El suero contiene, además del analito, otros componentes que absorben luz a determinadas longitudes de onda; por ejemplo, las proteínas tienen un pico de absorción por debajo de 300 nm y los cromógenos del suero entre 400-425 nm. Debido a la presencia de estas sustancias, debemos trabajar con longitudes de onda entre 320-380nm y 500-600nm.-.-.En las determinaciones nefelométricas, la dilución del suero reduce la absorción del blanco. Por ejemplo, en las determinaciones basadas en la cuantificación de complejos antígeno-anticuerpo, la utilización de anticuerpos con gran afinidad con el antígeno permite solucionar este problema.

Tipos de análisis:

Se utilizan 2 tipos básicos de medición de la dispersión luminosa en las reacciones antígeno-anticuerpo y se aplican tanto en turbidimetría como en nefelometría. Estas determinaciones son:

Análisis a punto final

requiere la utilización del blanco, y debe transcurrir un tiempo prudencial para la determinación final.

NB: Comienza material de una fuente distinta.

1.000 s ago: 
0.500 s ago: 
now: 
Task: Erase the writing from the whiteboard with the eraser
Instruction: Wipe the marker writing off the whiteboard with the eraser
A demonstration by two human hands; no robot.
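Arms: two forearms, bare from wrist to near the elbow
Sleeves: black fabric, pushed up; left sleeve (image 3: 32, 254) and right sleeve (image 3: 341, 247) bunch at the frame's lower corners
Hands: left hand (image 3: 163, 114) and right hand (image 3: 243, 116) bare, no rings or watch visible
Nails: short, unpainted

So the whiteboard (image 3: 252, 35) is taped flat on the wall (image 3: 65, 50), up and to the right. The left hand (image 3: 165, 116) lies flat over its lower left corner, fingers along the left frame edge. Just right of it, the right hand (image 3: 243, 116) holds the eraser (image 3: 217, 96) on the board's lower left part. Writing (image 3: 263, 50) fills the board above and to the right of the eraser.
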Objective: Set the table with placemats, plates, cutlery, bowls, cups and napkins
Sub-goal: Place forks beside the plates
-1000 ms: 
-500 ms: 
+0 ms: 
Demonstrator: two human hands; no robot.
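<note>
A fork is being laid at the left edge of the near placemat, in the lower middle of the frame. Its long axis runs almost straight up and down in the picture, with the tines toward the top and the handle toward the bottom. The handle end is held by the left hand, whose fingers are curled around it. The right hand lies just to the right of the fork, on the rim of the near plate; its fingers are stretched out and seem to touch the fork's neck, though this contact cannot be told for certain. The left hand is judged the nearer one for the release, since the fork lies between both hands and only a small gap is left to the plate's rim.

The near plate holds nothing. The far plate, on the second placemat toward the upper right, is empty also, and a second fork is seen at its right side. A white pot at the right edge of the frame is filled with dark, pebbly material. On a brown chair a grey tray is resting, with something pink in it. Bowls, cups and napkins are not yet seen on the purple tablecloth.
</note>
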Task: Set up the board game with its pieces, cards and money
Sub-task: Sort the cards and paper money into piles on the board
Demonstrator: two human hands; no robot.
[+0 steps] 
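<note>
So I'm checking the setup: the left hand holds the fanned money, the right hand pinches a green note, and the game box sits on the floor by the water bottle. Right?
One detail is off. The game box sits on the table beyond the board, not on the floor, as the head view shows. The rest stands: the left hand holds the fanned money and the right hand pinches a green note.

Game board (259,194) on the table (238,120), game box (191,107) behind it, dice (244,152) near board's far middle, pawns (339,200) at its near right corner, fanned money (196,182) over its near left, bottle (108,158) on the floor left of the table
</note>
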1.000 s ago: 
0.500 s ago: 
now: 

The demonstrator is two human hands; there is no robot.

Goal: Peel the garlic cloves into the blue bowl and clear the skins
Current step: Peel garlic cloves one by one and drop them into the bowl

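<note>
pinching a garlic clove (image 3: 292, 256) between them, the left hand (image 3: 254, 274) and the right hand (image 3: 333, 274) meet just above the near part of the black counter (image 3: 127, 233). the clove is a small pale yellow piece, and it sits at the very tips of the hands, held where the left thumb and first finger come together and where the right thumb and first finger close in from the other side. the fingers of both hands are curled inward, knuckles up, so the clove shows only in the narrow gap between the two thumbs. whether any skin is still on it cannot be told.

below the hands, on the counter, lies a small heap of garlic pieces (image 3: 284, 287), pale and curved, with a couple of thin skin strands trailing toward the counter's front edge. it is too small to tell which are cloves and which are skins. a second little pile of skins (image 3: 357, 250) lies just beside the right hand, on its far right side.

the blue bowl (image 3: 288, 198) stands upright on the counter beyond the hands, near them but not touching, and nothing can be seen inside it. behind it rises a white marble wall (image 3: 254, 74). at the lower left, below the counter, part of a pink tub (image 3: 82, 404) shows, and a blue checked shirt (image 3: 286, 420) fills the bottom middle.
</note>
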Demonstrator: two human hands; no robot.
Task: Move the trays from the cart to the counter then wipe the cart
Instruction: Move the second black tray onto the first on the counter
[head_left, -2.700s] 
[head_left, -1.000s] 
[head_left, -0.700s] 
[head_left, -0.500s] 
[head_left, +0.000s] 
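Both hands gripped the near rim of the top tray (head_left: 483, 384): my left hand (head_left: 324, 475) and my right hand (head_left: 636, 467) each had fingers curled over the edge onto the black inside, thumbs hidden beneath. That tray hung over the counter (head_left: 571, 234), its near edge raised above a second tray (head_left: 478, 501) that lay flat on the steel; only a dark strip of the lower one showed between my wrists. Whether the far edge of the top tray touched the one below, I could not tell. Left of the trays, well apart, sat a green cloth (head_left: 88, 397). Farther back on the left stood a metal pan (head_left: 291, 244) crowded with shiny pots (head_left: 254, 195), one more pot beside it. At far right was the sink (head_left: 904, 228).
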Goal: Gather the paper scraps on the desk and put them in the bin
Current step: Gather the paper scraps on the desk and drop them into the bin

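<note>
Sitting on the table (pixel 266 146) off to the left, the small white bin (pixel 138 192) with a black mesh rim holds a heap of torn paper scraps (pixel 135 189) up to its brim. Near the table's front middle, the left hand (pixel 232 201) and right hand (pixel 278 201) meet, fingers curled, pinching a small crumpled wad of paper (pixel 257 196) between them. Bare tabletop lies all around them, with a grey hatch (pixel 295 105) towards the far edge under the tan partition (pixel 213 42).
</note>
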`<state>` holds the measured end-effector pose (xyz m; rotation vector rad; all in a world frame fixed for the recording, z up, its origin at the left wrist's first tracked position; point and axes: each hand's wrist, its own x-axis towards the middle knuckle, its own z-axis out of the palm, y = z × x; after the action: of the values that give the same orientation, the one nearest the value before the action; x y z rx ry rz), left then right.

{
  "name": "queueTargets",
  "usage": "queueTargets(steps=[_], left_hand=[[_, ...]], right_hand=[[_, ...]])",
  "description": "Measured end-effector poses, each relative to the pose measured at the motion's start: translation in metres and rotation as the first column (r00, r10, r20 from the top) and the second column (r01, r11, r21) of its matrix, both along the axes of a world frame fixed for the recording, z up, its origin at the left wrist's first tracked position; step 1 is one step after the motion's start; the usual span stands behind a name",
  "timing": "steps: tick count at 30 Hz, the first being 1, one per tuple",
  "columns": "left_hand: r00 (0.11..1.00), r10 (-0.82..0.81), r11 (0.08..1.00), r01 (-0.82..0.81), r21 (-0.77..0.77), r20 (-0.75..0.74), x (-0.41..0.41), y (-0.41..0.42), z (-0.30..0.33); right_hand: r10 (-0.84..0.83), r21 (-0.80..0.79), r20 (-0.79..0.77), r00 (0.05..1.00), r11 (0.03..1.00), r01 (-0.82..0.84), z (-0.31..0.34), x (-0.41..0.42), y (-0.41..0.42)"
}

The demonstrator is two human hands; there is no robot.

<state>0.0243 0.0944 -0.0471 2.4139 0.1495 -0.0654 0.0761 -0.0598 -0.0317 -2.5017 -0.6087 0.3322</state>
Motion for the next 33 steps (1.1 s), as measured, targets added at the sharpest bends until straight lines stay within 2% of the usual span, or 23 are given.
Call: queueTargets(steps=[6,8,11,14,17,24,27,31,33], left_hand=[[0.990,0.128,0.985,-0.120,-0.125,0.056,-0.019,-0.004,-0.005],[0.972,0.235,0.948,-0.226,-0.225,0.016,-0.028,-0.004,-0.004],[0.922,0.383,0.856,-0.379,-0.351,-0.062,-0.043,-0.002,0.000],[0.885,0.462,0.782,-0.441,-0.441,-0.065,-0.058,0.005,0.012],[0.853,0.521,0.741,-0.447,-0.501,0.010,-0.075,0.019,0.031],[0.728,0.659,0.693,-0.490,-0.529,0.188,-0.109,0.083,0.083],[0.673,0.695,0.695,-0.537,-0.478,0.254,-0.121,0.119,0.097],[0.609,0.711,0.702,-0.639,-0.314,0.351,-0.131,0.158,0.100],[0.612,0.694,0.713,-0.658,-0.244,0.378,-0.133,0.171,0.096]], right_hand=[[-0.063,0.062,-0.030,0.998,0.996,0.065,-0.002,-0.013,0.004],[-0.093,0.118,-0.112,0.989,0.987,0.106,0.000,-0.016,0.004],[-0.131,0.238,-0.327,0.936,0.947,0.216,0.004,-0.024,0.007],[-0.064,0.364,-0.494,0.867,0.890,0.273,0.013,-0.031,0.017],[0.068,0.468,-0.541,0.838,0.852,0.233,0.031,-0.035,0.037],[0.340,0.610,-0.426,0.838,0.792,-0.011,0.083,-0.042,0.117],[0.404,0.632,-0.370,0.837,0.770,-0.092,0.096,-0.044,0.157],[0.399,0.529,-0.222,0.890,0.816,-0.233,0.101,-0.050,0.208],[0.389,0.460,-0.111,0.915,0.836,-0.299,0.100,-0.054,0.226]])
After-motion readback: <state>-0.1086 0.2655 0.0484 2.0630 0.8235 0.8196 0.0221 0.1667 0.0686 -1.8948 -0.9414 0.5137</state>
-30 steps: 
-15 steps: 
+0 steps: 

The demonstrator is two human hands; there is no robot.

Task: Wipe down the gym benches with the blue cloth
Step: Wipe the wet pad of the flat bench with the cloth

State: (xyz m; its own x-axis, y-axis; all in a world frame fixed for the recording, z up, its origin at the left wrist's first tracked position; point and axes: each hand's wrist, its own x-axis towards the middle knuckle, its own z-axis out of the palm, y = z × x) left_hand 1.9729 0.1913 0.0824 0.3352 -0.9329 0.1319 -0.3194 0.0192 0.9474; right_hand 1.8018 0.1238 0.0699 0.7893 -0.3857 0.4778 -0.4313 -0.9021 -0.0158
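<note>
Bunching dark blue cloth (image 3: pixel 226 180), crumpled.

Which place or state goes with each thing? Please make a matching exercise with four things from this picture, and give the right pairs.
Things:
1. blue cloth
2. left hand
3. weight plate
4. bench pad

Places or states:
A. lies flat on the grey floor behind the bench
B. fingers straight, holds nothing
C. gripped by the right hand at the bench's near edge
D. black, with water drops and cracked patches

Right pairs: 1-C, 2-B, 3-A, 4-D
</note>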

Análisis de velocidad o cinético

estudia el cambio de velocidad de la reacción y no requiere blanco.-.-.En el proceso de formación de complejos antígeno-anticuerpo,encontramos una primera etapa donde la formación del complejo es lenta y no hay casi variación en la dispersión de la luz; en una segunda etapa la dispersión de la luz aumenta rápidamente y finalmente la dispersión se ralentiza permaneciendo casi constante

.Uso de coloides protectores:

En estas técnicas se trabaja con suspensiones con el objetivo de que sean homogéneas y estables. Es aconsejable el uso de coloides como el polietilenglicol, para aumentar la estabilidad en el tiempo de la suspensión y así poder reproducir con exactitud los resultados.